• [Material provided]
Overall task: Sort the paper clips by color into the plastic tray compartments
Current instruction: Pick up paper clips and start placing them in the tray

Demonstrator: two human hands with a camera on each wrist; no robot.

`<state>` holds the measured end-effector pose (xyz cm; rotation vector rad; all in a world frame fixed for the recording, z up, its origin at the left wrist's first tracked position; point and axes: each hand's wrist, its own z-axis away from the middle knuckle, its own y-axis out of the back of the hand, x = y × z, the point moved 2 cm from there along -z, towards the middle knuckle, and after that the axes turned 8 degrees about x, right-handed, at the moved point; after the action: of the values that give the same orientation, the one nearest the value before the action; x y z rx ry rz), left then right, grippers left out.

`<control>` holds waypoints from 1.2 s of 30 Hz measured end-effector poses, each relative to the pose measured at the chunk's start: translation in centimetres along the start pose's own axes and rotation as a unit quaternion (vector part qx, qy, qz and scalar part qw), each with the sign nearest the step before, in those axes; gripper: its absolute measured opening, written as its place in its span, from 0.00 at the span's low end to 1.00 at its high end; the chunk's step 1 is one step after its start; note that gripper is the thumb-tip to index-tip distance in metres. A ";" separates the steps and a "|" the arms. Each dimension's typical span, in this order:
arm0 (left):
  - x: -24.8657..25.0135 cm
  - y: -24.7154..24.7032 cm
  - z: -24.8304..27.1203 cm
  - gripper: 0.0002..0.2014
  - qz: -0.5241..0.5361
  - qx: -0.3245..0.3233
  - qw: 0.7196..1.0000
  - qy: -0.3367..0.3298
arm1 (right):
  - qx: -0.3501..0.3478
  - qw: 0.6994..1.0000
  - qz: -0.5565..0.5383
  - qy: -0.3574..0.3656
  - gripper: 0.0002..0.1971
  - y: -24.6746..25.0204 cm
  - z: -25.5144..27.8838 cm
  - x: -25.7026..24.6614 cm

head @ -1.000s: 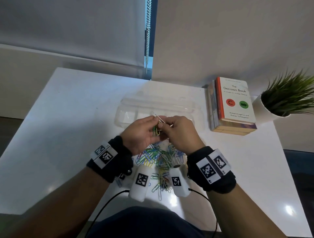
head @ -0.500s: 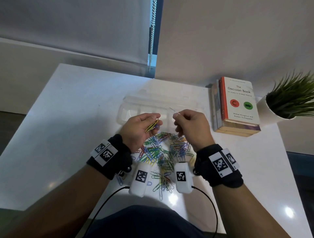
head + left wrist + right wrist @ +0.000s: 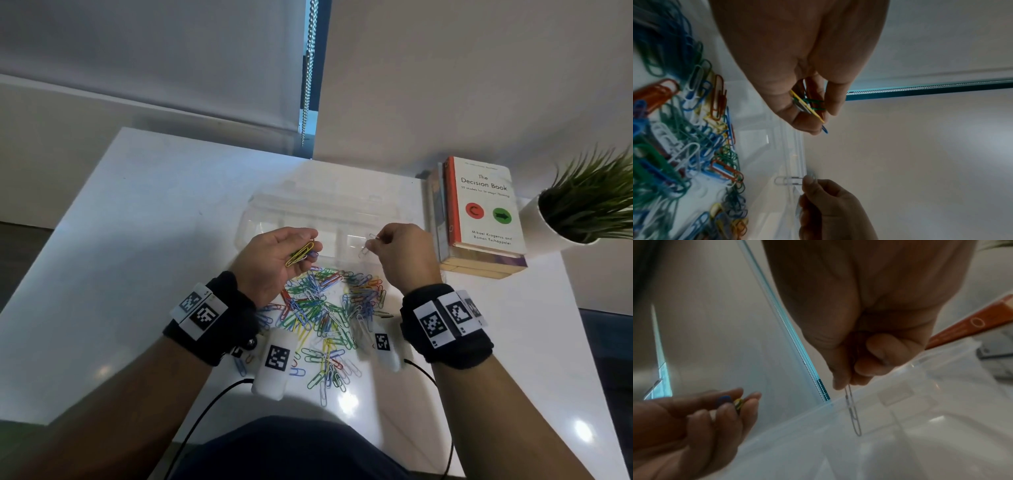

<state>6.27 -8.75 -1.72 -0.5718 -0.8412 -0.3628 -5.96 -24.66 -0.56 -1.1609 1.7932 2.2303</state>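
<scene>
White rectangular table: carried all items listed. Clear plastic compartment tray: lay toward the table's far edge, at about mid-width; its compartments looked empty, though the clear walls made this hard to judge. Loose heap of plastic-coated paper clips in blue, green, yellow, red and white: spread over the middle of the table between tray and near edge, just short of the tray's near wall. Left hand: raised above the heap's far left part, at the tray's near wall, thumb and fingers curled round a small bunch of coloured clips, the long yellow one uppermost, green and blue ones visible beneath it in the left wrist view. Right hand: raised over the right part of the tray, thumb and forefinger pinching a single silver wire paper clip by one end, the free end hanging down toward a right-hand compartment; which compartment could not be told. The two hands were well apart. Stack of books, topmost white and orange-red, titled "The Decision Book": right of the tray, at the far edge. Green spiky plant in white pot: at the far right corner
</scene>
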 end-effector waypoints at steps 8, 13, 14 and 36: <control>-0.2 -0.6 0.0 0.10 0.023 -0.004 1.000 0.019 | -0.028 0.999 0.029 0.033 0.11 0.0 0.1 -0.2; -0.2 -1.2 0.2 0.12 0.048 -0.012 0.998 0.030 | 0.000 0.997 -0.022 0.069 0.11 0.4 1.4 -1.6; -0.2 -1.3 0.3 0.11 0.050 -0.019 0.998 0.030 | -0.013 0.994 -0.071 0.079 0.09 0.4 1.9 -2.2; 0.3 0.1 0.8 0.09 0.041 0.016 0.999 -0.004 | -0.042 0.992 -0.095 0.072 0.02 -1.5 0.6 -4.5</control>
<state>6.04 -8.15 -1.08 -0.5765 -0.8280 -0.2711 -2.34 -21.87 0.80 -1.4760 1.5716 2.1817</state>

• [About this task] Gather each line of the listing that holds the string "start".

• [Solution for this task]
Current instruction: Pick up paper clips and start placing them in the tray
`<control>` holds waypoints from 1.2 s of 30 Hz measured end-effector poses, each relative to the pose measured at the chunk's start: translation in centimetres along the start pose's own axes and rotation as a unit quaternion (vector part qx, qy, qz and scalar part qw), each with the sign nearest the step before, in those axes; gripper: its absolute measured opening, written as its place in its span, from 0.00 at the span's low end to 1.00 at its high end; the chunk's step 1 is one step after its start; note that gripper is the thumb-tip to index-tip distance in metres. A ";" separates the steps and a "|" the arms. Each dimension's typical span, in this order:

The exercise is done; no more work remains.